Deux ans après sa vente par Pierre Bergé, la société CPPD, éditrice du magazine gay Têtu, a été mise en redressement judiciaire par le tribunal de commerce de Paris, lundi 1er juin, à la demande de son propriétaire actuel Jean-Jacques Augier. L’année précédant la transaction, le magazine accusait des pertes de 2,2 millions pour un chiffre d’affaires de 3,5 millions. En 2014, après un plan d’économies drastique, les pertes étaient de 1,1 million pour un chiffre d’affaires de 2,8 millions selon l’AFP. En 2015, entre 500 000 et 600 000 euros de pertes sont prévus. En cause, selon le communiqué de l’équipe dirigeante publié sur le site du magazine, «les difficultés structurelles du réseau de distribution de la presse et l’attitude agressive de certaines agences de publicités qui, pour dégager de meilleures marges à court terme, prennent le risque d’étrangler les supports».

CHANGEMENT DE LIGNE ÉDITORIALE
Depuis son rachat, un changement de ligne éditoriale, notamment sur les couvertures du mensuel (fini les mannequins anonymes, la nouvelle direction privilégie les « vrais gens ») a permis à Têtu d’augmenter le nombre d’abonné.e.s, mais «la diffusion du magazine, qui était de près de 36 000 exemplaires en 2012, est tombée à environ 28 000 en 2014», souligne Le Monde. Selon Les Échos, le site internet attire 450 000 visiteurs uniques par mois (comme Yagg, à titre de comparaison).

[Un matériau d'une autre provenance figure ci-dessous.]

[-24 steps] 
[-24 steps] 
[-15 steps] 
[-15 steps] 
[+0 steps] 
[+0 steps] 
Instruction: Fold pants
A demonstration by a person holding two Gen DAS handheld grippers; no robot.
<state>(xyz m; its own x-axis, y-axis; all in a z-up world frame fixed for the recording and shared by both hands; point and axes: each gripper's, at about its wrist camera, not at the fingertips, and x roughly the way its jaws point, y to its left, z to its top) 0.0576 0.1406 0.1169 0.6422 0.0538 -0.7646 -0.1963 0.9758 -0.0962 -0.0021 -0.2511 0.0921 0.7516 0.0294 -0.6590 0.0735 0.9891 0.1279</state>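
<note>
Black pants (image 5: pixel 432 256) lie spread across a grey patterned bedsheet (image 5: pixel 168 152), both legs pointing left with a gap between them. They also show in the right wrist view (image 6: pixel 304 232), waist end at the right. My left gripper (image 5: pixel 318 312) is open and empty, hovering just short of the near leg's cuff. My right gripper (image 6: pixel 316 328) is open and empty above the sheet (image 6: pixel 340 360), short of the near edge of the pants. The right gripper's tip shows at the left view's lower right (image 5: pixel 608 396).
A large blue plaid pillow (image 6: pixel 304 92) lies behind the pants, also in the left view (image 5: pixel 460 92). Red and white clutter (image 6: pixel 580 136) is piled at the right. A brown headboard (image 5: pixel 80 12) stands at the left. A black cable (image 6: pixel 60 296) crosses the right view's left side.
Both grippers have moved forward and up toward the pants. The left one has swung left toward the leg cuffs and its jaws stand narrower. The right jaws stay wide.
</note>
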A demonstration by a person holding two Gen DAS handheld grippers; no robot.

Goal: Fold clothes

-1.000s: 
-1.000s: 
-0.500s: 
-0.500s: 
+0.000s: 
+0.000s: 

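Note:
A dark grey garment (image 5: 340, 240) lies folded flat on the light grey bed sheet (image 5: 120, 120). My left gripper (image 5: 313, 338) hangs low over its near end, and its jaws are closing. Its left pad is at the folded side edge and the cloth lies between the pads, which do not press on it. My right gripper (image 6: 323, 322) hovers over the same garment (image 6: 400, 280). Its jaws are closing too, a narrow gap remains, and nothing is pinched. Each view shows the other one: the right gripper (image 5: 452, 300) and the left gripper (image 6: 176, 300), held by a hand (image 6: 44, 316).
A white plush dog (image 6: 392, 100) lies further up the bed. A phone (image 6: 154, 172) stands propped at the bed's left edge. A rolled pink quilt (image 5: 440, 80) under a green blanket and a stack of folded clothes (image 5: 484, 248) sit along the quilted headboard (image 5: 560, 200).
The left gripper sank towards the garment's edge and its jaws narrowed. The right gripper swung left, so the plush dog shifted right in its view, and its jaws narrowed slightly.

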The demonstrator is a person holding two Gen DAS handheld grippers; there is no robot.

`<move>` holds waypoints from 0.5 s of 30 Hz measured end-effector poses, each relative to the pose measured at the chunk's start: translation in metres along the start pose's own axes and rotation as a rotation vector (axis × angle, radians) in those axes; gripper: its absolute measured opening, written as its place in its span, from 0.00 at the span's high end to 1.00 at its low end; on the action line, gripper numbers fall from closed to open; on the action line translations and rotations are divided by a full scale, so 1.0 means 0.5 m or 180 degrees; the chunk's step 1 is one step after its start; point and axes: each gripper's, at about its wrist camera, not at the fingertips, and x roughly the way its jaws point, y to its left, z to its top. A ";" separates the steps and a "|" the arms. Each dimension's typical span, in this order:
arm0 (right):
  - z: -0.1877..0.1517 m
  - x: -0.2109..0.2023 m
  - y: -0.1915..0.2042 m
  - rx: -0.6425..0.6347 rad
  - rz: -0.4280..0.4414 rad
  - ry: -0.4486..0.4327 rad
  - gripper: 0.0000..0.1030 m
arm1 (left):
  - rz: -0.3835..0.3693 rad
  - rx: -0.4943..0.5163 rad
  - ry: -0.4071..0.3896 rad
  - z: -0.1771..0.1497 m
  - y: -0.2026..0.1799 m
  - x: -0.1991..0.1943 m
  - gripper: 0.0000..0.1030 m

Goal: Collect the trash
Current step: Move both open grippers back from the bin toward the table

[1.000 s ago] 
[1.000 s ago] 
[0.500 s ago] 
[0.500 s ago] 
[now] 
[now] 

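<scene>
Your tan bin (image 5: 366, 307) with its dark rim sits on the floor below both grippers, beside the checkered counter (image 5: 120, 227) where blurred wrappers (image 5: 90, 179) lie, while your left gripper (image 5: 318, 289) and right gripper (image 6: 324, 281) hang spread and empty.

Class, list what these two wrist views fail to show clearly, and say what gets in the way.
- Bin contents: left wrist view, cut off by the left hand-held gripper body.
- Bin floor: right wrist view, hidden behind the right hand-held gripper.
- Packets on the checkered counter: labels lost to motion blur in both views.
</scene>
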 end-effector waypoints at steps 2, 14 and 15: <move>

Le magazine, qui célèbre actuellement ses 20 ans (un dîner de gala a eu lieu le 18 mai au restaurant Les Ombres, dans les jardins du musée du Quai Branly, à Paris, en présence de plusieurs personnalités, et une fête ouverte à tou.te.s, transformée en soirée de soutien, aura lieu samedi prochain, le 6 juin, au Yoyo, au Palais de Tokyo) se donne quatre mois pour trouver un repreneur. «Un petit acteur ne peut résister seul face au réseau de distribution qui s’étiole et aux agences médias qui négocient sans cesse les prix et allongent les délais de paiement», a déclaré Jean-Jaques Augier aux Échos, précisant: «Je veux donner une chance à Têtu de survivre en s’adossant à un groupe. On a du mal à imaginer le paysage sans lui».

Convaincue que nous avons tou.te.s – internautes, lecteurs/trices et médias, tout à gagner à ce que le paysage médiatique LGBT soit le plus divers et varié possible, la Yagg Team exprime tout son soutien à l’équipe de Têtu.